I would submit because of fool hearty policy, with ideological driven abandon for real world realities we have caused much of the calamity on the world stage. We are having a negative impact on food supply, and energy security, while filling the coffers of our competition, and potential aggressors on the world stage. We as Canada are not energy self-sufficient, the provinces in the east are literally purchasing oil from socialist countries, countries with brutal human rights records, with little to no environmental regulations, rather than embracing our energy from Alberta and Saskatchewan. We go so far as a country with farmland enviable in the world, but we are not fully self-sufficient when it comes to the supply of the fertilizers that we use to produce our own crops. We import finished foodstuffs, there are not enough made in Alberta or Canada products on our own shelves to feed ourselves.
Our largest trading partner immediately on our southern border is going to be facing similar challenges, and we are jointly seeing the cost of energy, services, and food costs rising. They are searching the global markets to secure their supply, and we need to be able to let them know just look to us, look to the north, Alberta is the answer! We need to break through the rhetoric that our own countrymen have created, to shun our sectors, to tax them out of the country, who have put in tanker bans, whom have done everything to stop energy pipelines from making our country self-sufficient, and supplying our closest allies.
This is the hard truth, because of all hard left extreme green policies have been made from a place of security, from a place of wealth, and a place of safety. The truth is the rest of the world is not in that enviable place, and they will fill the void. Many nations are still in energy poverty, many have no choices other than to buy energy from the same countries that they may indeed have to fight. Russia literally has over 40 percent of their economy based on their energy sector exports, including fertilizer, and other petrochemical industries.
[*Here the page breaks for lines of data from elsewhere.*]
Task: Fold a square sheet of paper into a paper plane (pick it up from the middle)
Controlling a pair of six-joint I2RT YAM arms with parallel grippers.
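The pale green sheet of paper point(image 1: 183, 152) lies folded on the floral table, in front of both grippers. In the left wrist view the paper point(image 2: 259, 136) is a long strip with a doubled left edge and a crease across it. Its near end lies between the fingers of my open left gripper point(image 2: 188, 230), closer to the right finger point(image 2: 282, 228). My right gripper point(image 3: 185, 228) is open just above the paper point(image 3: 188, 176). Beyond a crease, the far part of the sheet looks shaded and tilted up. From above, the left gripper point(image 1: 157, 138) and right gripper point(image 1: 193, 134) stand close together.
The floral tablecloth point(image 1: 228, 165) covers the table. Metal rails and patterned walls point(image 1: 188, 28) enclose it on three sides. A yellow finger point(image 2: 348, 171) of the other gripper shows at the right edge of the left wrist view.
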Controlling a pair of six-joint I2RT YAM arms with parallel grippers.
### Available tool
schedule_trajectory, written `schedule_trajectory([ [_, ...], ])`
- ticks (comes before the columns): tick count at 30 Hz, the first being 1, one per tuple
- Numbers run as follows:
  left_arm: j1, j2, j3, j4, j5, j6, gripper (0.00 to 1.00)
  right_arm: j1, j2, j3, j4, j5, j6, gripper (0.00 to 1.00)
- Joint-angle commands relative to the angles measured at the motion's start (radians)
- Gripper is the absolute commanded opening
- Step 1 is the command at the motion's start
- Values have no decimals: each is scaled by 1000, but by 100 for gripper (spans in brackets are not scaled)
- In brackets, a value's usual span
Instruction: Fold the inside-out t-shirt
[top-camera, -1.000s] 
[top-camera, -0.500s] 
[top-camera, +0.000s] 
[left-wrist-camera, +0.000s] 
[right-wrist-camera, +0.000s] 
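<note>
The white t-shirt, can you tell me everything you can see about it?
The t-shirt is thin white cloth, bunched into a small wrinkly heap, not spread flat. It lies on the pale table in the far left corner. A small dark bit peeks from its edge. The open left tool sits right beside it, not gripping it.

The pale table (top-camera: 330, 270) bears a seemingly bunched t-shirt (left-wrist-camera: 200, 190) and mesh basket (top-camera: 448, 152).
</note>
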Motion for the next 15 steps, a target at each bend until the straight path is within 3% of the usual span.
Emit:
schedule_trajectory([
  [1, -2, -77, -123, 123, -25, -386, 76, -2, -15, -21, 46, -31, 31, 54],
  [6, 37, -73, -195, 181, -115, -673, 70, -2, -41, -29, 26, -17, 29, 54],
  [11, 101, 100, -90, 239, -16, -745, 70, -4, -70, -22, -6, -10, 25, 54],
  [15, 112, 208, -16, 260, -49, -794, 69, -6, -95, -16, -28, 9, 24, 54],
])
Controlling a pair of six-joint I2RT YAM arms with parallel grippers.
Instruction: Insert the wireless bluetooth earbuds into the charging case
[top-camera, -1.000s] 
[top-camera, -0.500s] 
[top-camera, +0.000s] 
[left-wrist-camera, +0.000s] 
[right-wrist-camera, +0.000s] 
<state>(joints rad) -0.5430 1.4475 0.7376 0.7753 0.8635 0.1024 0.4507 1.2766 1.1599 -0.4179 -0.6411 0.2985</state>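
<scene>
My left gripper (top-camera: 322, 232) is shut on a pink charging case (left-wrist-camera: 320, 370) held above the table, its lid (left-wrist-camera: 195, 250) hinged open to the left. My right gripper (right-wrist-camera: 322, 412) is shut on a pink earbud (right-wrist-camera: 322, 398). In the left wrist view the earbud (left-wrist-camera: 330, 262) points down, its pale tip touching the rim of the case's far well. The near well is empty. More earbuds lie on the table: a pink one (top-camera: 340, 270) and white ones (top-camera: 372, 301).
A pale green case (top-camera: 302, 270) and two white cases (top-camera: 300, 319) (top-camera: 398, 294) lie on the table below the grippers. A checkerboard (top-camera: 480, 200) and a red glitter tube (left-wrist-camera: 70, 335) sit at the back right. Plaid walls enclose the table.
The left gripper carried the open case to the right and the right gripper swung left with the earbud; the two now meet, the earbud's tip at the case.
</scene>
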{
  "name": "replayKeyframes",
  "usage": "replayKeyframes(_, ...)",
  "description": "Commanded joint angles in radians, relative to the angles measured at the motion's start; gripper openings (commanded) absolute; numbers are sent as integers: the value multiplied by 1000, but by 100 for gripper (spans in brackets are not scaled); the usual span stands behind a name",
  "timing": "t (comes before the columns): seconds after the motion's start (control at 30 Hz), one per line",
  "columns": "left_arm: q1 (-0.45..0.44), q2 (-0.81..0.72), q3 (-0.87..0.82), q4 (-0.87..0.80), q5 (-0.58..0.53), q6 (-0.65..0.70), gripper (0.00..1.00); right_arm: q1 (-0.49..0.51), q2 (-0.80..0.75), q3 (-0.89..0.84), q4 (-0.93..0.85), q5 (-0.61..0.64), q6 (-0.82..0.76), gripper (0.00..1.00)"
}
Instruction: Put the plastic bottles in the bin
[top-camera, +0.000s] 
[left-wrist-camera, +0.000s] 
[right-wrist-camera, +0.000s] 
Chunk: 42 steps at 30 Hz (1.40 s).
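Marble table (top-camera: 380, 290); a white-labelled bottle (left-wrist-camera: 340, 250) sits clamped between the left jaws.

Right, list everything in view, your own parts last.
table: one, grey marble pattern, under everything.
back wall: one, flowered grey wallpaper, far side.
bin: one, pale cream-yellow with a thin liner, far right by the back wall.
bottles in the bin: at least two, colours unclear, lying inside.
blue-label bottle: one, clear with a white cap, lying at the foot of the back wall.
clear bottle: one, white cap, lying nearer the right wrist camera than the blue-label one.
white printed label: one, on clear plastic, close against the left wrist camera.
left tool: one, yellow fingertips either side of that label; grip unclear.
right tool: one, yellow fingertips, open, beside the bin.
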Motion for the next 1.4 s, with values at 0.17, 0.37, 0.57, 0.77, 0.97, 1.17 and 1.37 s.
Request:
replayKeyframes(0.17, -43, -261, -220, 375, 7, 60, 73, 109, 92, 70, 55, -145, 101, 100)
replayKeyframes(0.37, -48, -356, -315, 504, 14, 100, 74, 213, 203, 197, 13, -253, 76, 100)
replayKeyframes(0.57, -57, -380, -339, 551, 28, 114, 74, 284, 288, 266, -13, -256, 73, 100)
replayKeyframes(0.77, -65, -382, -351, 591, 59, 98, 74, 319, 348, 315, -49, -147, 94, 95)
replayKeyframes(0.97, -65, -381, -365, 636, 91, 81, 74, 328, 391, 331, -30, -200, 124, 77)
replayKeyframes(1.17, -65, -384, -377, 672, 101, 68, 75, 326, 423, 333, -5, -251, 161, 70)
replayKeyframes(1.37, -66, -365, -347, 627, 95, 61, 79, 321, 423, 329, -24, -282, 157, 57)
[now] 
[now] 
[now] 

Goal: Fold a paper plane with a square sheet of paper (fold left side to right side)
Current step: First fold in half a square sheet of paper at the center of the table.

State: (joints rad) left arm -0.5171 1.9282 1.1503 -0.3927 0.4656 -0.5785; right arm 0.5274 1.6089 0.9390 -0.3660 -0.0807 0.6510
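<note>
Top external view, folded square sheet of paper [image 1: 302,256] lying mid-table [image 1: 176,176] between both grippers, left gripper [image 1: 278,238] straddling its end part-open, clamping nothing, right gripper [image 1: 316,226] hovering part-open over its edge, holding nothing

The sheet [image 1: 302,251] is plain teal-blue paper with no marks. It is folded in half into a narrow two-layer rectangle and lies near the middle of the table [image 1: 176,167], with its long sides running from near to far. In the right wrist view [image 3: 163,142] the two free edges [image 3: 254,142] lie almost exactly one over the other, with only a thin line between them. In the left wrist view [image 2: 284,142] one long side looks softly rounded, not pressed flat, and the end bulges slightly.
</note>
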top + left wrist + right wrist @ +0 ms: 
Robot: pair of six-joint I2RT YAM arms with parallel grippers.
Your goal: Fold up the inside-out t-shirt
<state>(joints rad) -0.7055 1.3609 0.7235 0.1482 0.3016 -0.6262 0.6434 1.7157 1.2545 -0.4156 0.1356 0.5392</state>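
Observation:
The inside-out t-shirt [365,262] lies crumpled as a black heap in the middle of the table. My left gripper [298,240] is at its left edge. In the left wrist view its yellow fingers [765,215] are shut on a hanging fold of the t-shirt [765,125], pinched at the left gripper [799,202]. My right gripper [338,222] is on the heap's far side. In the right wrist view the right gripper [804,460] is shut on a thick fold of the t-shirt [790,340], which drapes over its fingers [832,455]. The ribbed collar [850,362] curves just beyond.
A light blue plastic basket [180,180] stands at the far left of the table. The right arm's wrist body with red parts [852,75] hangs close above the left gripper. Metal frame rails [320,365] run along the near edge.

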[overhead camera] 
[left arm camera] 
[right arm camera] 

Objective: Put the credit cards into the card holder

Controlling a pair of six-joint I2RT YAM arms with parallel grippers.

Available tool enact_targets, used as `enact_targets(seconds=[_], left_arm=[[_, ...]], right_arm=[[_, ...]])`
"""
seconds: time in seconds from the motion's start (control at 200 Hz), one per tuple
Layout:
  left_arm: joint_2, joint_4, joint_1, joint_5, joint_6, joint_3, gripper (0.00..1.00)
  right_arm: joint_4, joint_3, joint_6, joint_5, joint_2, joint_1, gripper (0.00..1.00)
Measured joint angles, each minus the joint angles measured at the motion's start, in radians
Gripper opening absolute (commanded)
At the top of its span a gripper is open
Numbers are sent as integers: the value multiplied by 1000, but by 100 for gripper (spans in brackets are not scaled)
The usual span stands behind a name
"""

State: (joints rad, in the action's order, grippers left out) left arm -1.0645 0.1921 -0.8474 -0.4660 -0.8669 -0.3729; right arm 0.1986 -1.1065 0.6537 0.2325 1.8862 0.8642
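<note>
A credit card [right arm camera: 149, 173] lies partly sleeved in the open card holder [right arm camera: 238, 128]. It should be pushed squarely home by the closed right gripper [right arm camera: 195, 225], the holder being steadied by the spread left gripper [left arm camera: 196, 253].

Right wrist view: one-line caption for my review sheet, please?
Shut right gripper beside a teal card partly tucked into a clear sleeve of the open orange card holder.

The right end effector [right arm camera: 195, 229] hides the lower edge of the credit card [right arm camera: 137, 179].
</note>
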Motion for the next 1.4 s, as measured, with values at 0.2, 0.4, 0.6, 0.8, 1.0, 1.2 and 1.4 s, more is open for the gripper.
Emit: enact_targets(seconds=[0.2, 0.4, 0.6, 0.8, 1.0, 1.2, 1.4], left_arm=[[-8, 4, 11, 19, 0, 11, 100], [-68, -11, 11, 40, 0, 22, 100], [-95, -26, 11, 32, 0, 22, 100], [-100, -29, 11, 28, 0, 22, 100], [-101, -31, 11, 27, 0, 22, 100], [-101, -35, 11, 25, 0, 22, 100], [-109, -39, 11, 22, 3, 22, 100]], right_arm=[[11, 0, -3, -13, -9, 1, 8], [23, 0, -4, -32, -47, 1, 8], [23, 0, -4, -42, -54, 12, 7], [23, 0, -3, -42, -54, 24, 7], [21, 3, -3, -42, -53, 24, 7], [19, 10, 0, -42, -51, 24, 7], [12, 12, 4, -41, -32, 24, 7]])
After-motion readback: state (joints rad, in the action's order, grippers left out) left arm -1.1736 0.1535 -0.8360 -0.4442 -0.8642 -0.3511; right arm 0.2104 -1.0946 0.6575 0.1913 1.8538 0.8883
We are going to have to face facts, and I hope that people will do that before we are experiencing a food shortage firsthand. If you have any doubts about how real it can get, how real it was only a couple of decades ago in Eastern Europe, just talk to some of your friends and neighbors who moved here. They are the ones raising the alarms, bringing back the hard truths, of feeding the wolf that will one day be hunting you.